● **REQUIRED WORK**: Copy each line of the entries beneath that contains the word "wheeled".

● **RECORD EXCERPTS**:

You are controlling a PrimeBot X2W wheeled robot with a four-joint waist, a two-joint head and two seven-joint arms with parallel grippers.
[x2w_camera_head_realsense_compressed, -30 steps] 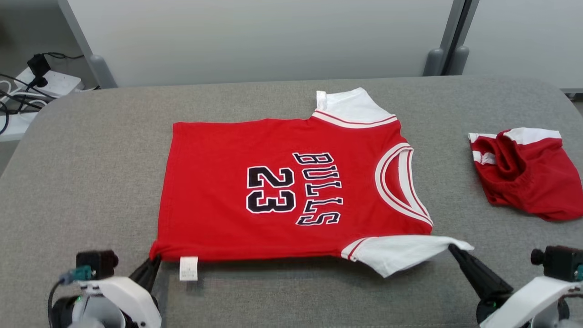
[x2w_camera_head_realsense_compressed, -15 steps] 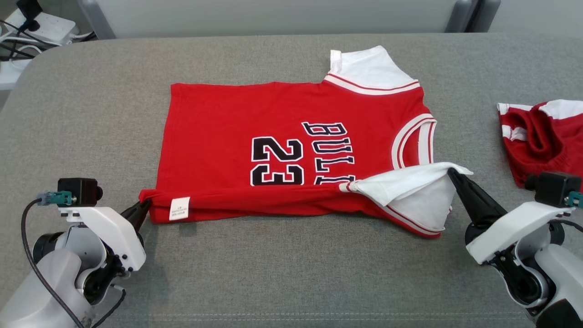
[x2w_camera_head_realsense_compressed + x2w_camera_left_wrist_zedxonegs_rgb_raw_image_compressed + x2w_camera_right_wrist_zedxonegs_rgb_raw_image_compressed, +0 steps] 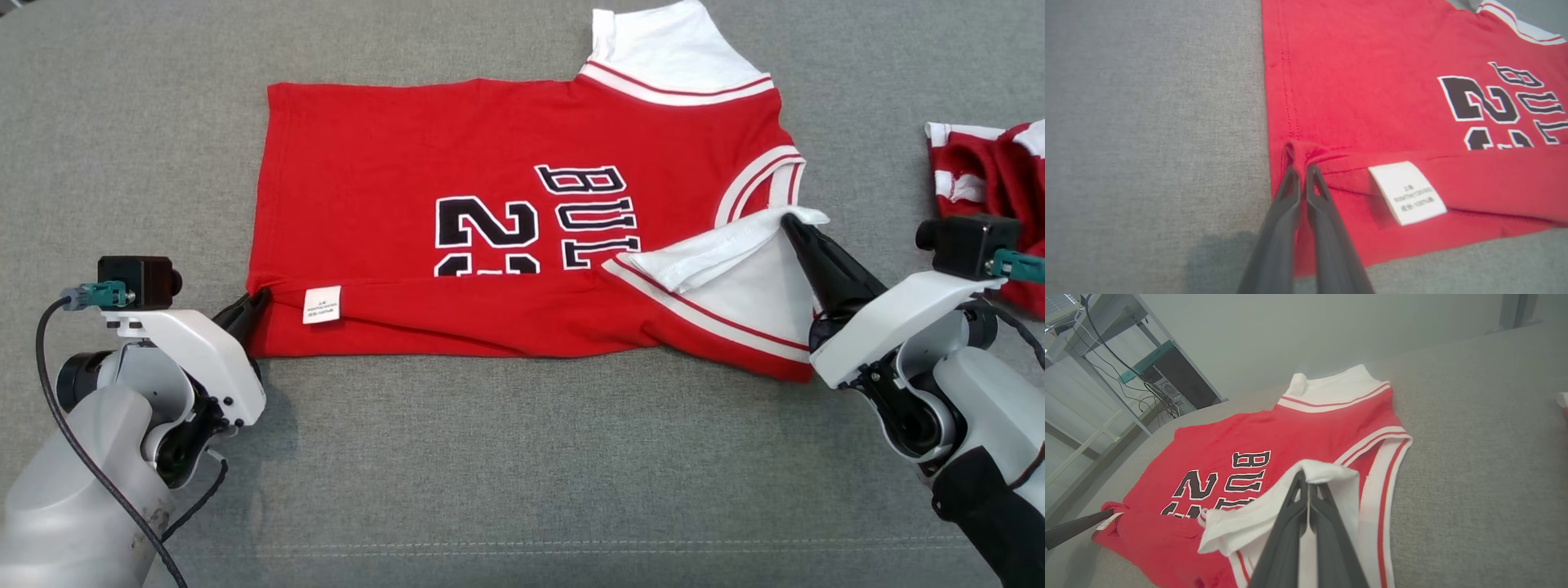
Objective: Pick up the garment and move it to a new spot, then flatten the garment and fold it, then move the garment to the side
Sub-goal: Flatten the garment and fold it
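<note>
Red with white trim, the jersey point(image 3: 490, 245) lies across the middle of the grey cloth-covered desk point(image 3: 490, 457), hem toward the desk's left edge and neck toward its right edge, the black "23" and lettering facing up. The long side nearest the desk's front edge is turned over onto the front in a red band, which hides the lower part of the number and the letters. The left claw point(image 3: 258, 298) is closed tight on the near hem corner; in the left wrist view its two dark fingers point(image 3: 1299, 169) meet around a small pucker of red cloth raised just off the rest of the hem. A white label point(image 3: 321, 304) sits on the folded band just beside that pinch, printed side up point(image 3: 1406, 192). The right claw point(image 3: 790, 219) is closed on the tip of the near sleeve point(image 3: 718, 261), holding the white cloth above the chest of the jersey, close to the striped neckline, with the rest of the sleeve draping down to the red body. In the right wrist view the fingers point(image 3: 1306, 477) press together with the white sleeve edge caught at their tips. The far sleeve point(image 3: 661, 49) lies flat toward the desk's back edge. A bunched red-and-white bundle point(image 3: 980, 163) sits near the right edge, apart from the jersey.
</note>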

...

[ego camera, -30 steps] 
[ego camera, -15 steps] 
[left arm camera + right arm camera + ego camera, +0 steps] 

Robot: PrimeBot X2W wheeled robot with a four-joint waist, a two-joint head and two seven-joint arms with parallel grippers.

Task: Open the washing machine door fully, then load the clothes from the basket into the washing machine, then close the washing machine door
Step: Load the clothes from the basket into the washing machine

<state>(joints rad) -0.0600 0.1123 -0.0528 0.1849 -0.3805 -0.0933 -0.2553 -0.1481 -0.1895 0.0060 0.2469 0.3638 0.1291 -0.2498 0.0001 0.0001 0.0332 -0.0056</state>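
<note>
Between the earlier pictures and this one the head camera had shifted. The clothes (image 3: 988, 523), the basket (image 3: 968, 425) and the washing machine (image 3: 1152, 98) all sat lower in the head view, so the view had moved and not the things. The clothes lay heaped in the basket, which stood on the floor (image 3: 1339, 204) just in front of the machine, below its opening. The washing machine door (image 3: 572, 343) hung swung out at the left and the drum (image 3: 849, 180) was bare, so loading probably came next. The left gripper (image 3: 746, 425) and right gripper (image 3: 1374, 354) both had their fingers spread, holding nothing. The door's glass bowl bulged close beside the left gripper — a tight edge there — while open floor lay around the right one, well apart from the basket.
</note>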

● **TASK ANSWER**:
You are controlling a PrimeBot X2W wheeled robot with a four-joint waist, a two-joint head and two seven-joint arms with parallel grippers.
Robot: PrimeBot X2W wheeled robot with a four-joint waist, a two-joint head and two seven-joint arms with parallel grippers.

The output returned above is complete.